In a move fully supported by the Canadian Cattlemen's Association (CCA), the Government of Canada last week requested that the World Trade Organization (WTO) establish a compliance panel in the ongoing U.S. mandatory Country of Origin Labeling (COOL) dispute.

The Government of Canada's request will be considered by the WTO Dispute Settlement Body (DSB) on August 30. The CCA anticipates that the U.S. will exercise its right to block that request at the August 30 DSB meeting and that a second request will be made for consideration at the September 25 DSB meeting.  The second request cannot be blocked and the panel will be established at that time. Of course, it is possible, although unlikely, that the U.S. may choose not to block the panel request at the August 30 meeting.

Canada is asking the WTO to determine if the United States Department of Agriculture's (USDA) May 23 COOL amendment complies with the U.S.'s WTO obligations. The U.S. alleges the amendment addresses the July 2012 WTO DSB finding of non-compliance.  However, the Government of Canada and the CCA share the position that the U.S. amendment has done nothing to correct the WTO's finding that COOL causes discrimination against imported cattle in the U.S. marketplace and therefore remains in non-compliance with the WTO. A compliance panel and appeal process is expected to take until late 2014.

A WTO compliance panel ruling in Canada's favour would allow the Government of Canada to seek WTO authority to apply retaliatory tariffs on approximately $1.1 billion on U.S. commodities. The Government of Canada released the list of commodities being considered for retaliation in June.  The $1.1 billion figure is based on the annual impairment suffered under the 2009 final COOL rule.  We expect that the additional damage caused by the May 23, 2013 COOL amendment will increase the amount.

This WTO proceeding will move forward independently of the U.S. based litigation initiated last month by a coalition of meat and livestock organizations in the U.S., Canada and Mexico. The CCA is a plaintiff in the case, along with the American Association of Meat Processors, American Meat Institute, Canadian Pork Council, National Cattlemen's Beef Association, National Pork Producers Council, North American Meat Association, Southwest Meat Association and Mexico's National Confederation of Livestock Organizations.

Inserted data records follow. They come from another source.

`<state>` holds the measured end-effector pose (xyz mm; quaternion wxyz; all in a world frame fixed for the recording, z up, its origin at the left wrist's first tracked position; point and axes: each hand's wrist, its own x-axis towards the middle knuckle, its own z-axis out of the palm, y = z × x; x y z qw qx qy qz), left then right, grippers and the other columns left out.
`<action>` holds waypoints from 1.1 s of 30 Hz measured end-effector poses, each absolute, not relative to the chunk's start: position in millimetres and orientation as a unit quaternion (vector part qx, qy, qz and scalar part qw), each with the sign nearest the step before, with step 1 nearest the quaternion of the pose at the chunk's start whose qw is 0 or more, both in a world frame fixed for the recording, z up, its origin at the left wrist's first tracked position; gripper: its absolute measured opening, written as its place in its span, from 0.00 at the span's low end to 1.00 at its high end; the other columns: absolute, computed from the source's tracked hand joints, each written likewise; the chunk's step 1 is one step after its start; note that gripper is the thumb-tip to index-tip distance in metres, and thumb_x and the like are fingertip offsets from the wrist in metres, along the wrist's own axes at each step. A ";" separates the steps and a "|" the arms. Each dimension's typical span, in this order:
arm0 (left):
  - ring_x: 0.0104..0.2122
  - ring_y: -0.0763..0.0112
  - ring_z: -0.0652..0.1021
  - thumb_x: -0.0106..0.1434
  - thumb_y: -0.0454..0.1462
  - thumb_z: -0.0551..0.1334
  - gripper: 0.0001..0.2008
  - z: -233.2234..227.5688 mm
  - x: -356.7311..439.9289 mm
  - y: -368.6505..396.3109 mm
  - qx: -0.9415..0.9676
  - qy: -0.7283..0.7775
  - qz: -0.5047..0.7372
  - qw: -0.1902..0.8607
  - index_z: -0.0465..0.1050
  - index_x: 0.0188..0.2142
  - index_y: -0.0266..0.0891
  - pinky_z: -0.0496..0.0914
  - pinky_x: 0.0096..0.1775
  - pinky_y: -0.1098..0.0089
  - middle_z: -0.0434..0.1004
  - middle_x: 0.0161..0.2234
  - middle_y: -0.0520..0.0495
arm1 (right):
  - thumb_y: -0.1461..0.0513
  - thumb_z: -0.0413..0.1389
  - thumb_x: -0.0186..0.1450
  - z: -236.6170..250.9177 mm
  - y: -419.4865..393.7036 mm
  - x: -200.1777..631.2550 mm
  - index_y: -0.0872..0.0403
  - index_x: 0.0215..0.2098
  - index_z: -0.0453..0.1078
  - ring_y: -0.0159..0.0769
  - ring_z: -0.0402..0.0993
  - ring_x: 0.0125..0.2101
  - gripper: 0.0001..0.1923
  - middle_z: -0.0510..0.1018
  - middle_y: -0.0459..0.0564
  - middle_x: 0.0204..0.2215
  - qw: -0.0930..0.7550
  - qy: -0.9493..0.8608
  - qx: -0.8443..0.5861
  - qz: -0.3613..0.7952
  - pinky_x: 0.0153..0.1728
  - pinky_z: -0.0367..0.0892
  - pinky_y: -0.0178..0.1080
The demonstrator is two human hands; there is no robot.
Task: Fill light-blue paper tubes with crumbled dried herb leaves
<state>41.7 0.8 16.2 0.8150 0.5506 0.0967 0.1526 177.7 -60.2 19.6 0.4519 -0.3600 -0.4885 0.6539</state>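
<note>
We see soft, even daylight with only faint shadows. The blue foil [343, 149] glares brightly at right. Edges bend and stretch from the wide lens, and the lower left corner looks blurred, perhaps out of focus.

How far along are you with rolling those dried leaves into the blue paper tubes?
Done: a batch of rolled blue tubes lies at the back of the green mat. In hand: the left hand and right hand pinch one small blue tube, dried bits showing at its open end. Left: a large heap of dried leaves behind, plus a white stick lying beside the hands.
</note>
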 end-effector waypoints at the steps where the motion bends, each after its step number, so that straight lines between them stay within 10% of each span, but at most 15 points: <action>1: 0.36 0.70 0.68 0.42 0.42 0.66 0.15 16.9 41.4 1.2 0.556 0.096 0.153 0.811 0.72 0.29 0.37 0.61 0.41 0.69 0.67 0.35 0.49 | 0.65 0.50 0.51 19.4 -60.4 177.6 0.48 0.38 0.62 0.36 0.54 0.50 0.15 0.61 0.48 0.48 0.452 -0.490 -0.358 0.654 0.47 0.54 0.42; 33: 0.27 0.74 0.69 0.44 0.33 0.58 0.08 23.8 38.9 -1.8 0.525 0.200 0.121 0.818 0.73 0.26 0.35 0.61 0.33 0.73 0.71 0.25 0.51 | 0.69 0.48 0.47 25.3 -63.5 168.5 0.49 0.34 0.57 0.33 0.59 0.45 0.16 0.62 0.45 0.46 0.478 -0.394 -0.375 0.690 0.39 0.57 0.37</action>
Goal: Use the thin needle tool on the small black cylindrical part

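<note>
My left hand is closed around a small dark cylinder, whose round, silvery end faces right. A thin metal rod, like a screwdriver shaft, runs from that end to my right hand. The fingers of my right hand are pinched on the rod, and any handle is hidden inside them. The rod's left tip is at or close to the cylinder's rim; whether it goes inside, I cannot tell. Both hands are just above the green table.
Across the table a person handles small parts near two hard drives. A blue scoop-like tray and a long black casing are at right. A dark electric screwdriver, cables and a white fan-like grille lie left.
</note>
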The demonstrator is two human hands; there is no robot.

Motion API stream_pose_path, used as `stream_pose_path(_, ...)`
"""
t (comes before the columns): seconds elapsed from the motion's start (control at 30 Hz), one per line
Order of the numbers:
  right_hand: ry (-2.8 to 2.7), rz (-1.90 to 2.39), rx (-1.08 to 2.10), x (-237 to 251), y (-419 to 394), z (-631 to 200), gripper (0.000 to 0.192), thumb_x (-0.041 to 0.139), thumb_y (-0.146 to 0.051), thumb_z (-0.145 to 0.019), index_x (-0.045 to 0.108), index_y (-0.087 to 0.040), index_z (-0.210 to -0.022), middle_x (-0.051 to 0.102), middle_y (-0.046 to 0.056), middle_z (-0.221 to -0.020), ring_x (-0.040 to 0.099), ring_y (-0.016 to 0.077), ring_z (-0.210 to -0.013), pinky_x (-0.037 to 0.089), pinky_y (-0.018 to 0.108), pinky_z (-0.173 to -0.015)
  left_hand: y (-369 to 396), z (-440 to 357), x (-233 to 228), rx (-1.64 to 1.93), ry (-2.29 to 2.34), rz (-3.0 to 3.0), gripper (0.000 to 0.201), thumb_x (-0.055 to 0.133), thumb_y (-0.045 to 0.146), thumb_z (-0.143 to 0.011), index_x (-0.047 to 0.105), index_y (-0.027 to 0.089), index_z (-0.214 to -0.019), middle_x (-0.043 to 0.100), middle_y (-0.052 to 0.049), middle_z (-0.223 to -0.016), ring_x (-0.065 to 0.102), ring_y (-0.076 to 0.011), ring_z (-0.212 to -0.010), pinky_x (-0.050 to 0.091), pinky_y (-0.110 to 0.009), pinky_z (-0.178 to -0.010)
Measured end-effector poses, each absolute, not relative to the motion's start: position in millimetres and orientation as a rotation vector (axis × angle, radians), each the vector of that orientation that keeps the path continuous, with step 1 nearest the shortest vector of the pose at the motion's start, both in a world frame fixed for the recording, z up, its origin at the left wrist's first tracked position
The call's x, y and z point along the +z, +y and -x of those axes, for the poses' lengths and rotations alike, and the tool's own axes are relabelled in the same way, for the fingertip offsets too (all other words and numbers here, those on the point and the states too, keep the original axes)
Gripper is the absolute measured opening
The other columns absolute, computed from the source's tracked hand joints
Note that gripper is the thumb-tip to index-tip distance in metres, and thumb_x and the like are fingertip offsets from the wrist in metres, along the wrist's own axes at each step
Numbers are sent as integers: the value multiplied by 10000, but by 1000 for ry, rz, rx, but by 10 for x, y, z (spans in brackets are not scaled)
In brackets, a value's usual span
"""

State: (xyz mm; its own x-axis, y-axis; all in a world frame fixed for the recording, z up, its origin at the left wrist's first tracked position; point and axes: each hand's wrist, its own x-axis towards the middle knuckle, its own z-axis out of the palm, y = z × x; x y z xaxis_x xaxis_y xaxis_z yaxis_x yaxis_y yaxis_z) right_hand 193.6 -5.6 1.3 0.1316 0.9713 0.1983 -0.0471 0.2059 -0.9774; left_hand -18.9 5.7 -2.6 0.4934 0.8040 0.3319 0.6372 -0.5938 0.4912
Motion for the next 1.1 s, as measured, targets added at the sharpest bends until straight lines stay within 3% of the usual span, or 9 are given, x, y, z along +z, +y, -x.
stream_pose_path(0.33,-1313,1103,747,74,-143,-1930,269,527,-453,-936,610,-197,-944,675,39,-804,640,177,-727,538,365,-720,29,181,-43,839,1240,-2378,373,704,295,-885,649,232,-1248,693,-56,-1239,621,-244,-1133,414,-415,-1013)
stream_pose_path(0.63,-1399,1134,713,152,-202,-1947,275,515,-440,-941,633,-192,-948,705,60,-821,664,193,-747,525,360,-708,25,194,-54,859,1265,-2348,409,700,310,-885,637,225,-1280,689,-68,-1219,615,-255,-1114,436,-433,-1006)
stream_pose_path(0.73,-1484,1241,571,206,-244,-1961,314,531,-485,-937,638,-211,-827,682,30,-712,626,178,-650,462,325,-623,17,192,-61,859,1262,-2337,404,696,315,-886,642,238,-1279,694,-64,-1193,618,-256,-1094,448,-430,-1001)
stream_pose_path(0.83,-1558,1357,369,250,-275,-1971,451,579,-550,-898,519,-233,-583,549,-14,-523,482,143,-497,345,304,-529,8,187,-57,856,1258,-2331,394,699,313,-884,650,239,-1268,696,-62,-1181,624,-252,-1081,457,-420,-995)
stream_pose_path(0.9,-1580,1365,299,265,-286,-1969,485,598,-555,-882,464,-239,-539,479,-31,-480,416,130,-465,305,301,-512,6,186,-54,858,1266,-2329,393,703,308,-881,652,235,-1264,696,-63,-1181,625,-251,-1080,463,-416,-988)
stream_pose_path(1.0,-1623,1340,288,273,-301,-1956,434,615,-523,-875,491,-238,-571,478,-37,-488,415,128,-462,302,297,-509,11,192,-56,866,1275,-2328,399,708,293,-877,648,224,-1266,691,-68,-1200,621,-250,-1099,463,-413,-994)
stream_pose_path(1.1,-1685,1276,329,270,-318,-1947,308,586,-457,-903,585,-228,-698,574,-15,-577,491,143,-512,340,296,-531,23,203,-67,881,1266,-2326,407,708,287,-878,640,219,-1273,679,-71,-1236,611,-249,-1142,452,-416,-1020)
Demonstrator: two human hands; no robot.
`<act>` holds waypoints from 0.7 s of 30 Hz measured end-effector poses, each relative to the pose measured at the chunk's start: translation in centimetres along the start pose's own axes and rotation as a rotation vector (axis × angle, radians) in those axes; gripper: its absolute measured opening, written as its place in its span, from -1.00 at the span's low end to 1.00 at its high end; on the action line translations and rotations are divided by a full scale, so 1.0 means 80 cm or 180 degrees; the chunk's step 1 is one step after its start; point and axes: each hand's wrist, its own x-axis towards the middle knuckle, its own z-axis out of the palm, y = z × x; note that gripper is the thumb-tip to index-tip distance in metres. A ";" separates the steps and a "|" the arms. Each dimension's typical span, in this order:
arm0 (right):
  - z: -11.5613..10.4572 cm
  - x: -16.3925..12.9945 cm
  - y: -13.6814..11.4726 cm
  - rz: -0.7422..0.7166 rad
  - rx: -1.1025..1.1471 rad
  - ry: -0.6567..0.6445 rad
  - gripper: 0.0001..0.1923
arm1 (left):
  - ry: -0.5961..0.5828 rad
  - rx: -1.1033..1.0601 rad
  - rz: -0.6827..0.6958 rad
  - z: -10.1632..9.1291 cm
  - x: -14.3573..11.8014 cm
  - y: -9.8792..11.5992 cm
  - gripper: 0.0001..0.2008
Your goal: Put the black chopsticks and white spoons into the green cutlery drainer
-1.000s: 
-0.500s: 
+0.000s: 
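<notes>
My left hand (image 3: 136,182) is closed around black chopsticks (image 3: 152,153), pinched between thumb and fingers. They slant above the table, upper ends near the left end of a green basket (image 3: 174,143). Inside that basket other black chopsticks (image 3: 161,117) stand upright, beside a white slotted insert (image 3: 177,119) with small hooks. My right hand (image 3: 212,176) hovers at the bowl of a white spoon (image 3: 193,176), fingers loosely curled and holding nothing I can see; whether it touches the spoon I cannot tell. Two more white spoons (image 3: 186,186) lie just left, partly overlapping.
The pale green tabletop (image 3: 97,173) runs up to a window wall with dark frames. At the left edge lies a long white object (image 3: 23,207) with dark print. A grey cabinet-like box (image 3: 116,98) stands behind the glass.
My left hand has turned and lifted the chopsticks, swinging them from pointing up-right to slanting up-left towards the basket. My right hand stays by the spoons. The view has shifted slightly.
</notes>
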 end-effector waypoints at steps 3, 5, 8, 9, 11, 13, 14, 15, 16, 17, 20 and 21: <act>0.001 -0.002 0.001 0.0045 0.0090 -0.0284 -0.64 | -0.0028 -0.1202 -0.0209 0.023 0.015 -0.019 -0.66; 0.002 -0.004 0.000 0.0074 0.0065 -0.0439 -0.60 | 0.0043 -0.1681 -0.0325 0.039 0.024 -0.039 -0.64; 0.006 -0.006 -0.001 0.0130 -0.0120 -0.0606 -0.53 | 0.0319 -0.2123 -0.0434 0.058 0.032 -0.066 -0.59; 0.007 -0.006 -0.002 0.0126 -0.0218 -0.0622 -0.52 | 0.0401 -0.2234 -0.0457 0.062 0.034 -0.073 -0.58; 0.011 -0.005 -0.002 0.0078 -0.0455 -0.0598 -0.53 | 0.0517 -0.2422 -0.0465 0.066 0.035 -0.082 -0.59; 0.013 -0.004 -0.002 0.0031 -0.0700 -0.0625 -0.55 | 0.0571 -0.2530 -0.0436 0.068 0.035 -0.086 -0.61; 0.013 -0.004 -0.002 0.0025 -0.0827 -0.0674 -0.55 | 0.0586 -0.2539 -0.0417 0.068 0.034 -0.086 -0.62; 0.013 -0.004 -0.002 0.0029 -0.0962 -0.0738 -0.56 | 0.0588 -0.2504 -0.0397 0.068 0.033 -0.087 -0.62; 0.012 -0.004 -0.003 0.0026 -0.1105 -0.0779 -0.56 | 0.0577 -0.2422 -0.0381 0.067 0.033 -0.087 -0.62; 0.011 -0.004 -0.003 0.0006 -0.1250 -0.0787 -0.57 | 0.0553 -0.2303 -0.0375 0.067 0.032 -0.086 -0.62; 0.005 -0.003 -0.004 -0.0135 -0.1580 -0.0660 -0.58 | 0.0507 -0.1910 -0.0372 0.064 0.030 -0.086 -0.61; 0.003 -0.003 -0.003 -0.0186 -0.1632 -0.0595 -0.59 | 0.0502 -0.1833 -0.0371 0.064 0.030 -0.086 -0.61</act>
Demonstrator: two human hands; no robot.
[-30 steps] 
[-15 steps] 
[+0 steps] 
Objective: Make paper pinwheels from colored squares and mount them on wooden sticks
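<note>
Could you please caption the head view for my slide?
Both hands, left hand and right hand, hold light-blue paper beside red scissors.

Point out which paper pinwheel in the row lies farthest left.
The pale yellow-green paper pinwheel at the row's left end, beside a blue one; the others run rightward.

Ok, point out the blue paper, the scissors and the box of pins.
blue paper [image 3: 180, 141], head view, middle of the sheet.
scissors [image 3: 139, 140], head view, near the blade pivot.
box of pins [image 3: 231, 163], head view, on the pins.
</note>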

The coalition recently filed a motion with the U.S. District Court for the District of Columbia seeking a preliminary injunction to prevent implementation of the amended U.S. COOL regulation pending resolution of the coalition lawsuit filed July 8. CCA representatives will attend the oral hearing for the preliminary injunction in Washington, D.C. on August 27.

The CCA's position remains that the only outcome that would bring the U.S. into compliance with the WTO ruling of July 2012 is to amend the COOL legislation to allow either a single mandatory label for all meat produced in the U.S. or to allow for voluntary labelling. The CCA has to date spent in excess of $2 million in legal and advocacy expenses to fight COOL.


Beef Science Cluster receives $14 million from Government of Canada

CCA President Martin Unrau was in Airdrie, Alberta last week for Agriculture and Agri-Food Minister Gerry Ritz's announcement of $14 million in funding for the Beef Cattle Industry Science Cluster under Growing Forward 2.

Total funding for this Cluster is $20 million, with the additional contributions coming from industry and other stakeholders. Industry's $5 million contribution to the Cluster is largely from the Beef Cattle Research Council's (BCRC) National Check-off research allocation, as well as direct investments from provincial beef industry groups including Alberta Beef Producers, Manitoba Beef Producers, Ontario Cattlemen's Association, and the Quebec Beef Producers Federation. Provincial governments will also contribute approximately $1 million to this Cluster.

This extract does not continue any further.